For many years, we have been interested in how best to prepare our youth for their futures. Just recently, daughter Connie, with whom we are now working, explained how her son, Ben, 10, would construct his future universe, and with what personal brand, knowledge and skills. Certainly the ones he is now acquiring in school will not do according to this McLean’s article. 100 of the top independent schools in the USA are seriously considering scrapping the GPA’s (marks) and moving to reporting mainly on demonstrable skill acquisition. That is an educational revolution, and one that will lead the globe and and save the country as number one in unequalled work force .
This is an area that Shelly Palmer has spent much time, and her paper is seminal to the topic. What future will you choose, no matter your age, to meet the best living conditions? The resistance to change is multi-folded, but here are some key reasons. We can’t predict the future, and we don’t understand the underlying factors driving change. So we drift.
Well, we certainly can predict much about the future: jobs are changing; technology is driving the way we live; the environment is deteriorating (and has been since the last Ice Age retreat, and we are urging it on); the demands for a decent life are exceeding the urge for ownership and greed.
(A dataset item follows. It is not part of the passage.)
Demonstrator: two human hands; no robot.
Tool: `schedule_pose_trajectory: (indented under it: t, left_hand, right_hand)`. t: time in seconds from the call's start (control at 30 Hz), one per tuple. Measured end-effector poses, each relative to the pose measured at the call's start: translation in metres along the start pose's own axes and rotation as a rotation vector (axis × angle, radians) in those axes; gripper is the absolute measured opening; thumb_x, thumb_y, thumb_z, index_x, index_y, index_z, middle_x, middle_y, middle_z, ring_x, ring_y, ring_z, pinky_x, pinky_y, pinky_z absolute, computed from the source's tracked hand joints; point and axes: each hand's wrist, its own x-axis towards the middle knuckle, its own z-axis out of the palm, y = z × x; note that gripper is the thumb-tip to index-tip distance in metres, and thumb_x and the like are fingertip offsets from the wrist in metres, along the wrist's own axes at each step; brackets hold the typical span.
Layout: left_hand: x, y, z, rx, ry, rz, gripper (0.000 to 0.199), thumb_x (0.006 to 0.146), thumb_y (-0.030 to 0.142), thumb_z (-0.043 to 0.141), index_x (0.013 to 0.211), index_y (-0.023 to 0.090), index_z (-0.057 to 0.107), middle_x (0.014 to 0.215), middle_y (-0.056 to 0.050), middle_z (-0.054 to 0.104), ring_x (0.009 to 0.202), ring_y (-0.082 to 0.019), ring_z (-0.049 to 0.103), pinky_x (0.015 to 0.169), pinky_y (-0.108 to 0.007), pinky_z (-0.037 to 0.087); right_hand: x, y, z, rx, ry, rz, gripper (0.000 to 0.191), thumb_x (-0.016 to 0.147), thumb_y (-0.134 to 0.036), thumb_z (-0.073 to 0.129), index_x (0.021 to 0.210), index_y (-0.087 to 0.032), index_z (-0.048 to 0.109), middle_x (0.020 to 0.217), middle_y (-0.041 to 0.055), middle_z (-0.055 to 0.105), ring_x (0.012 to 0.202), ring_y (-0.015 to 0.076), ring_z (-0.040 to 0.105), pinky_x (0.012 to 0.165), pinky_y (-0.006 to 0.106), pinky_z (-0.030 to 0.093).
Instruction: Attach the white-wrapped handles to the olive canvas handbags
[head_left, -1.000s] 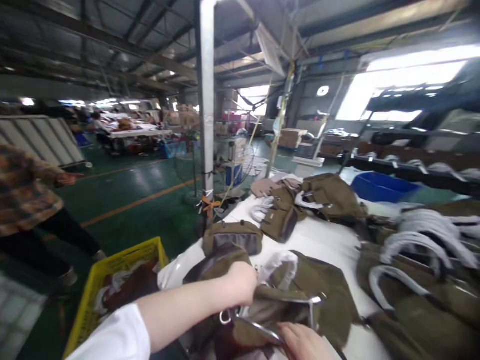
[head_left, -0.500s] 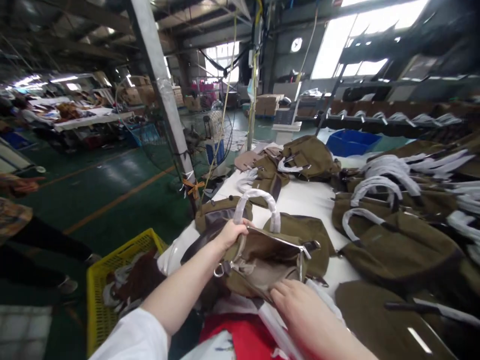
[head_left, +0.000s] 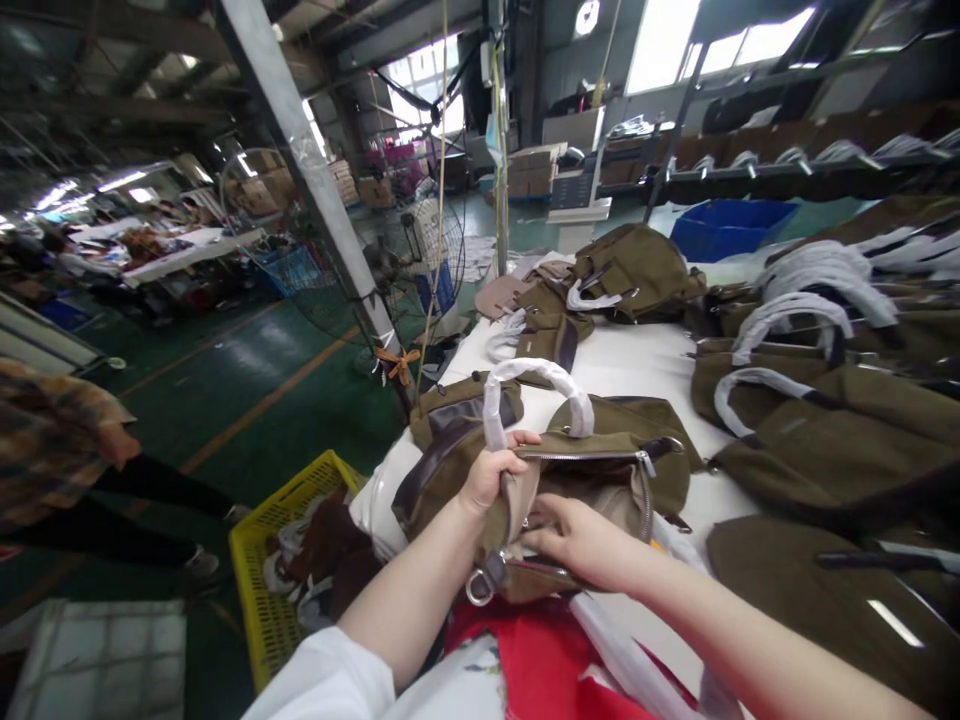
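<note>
Olive bag (head_left: 600, 485): head view; unzipped and gaping at near end of white tabletop (head_left: 637, 350), pale lining exposed.
Left hand (head_left: 487, 480): grip closed on bag's left rim, just beside foot of wrapped handle (head_left: 536, 370).
Right hand (head_left: 562, 530): inside mouth, fingers at lining; pinching cloth or only touching, cannot tell.
Zipper (head_left: 592, 457): possible snag of lining in teeth; likely cause, slack cloth lying close to track.
Left rim: possible slip, with mouth then sagging over right fingers; likely cause, support apparently resting on one small pinch.
Metal ring (head_left: 472, 592): at near left corner, above red cloth (head_left: 540, 650); possible catching there if dragged.
Neighbouring bags: one (head_left: 664, 415) close behind, another (head_left: 442, 480) crowding left side; little room for laying flat, some risk of tangled handles.
Right-hand pile (head_left: 840, 430): overlapping olive bags with wrapped handles; in the way of any rightward shift.
Yellow crate (head_left: 247, 590): on floor at left, brown and white material inside.
Metal post (head_left: 307, 170): beyond crate, limiting reach forward-left; wire fan just behind.
Plaid shirt (head_left: 67, 420): on another person, well apart from bag.
</note>
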Motion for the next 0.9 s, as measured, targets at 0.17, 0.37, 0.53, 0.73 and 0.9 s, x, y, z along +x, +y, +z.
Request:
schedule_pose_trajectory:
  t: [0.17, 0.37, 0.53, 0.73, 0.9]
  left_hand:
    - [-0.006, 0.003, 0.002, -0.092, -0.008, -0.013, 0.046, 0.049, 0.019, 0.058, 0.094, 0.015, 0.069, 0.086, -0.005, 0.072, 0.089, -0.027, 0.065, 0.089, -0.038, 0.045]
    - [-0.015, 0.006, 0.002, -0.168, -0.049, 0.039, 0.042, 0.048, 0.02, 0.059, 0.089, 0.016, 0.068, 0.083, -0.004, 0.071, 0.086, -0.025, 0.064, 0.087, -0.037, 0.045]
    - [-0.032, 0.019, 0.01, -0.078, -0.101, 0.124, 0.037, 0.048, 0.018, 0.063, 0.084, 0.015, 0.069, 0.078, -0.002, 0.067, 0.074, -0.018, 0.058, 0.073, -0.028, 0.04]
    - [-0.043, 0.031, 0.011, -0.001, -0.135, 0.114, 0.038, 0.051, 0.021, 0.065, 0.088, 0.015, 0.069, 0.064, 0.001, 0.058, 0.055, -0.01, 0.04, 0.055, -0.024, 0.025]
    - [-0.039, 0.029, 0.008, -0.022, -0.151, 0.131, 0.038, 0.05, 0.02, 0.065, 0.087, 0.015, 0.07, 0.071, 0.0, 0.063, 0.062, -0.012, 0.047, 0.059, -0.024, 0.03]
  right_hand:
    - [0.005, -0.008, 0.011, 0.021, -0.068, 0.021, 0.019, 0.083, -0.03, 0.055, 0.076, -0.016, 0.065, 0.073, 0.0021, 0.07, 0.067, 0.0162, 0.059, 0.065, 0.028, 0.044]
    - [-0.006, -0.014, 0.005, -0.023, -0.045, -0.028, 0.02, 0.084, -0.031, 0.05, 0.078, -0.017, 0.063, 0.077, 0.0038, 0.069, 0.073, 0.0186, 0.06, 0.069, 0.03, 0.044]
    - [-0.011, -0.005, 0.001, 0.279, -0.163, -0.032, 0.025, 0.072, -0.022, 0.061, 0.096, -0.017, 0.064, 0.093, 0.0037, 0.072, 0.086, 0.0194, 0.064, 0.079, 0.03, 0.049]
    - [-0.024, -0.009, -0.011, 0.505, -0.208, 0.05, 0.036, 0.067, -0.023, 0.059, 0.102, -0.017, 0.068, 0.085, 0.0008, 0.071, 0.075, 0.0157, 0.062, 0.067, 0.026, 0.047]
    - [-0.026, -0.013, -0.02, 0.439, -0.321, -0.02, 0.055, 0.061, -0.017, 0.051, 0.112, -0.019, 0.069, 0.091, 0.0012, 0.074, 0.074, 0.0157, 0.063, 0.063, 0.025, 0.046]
All of these trends, and many, many more, are reality here and now. But the main drivers of change are still not widely discussed or appreciated.
One view, and a very engaging one, is that there are three main underlying drivers: quantum computers; the cloud and its data; and artificial (or assisted) intelligence, AI, at one level or another. Put together, that trio can diagnose significantly better that doctors; can offer school lessons that cover those many students who are left out because of limited teaching (and learning) techniques; will produce driverless vehicles, holidays in space, deeply humanized working spaces; shopping and merchandizing digitized and on the verge of same day home delivery; Amazon, which knows what you want to read next, just to gloss over the top of a few. The Holodeck may be nearer than we think, though we may have to wait a bit longer to be beamed up.
That is all the noise that keeps us from finding out the implications for living in the future, just as Trump creates noise to cover up his lack of understanding these deeper issues. Just as the academics mystified their knowledge to maintain their power and control of people, and IT has crushed that, our leaders keep dwelling on the noise because the changes will sap their power and positions. Now, just as the deserted workers rebelled in the USA and UK, there needs a further revolution to accommodate to educate our students about these three core drivers.
A further issue is that very few of those who are in power, in business, government or education, knows or have studied any one of these drivers, and certainly not cited them in policy. Pope Francis may be the amazing exception to that. When the US cabinet is constructed with climate change deniers, planned parenthood obstructers, tax reducers for the wealthiest 2 % of the population, and the denial of medical care for tens of millions of the poorest citizens, we know we have a way to go. We may think we are better off here in Canada, and we definitely are, but many of these issues apply to us.
So back to the start. What futures are our kids building in their minds? Each of us should have hat very high on our agendas. Good luck comes for those who are prepared to recognize it when the opportunity presents itself, as our good friend, Mike DeGroote, has said as he supported in major ways, both medicine and education, and many other visionary causes. That is the leadership we need.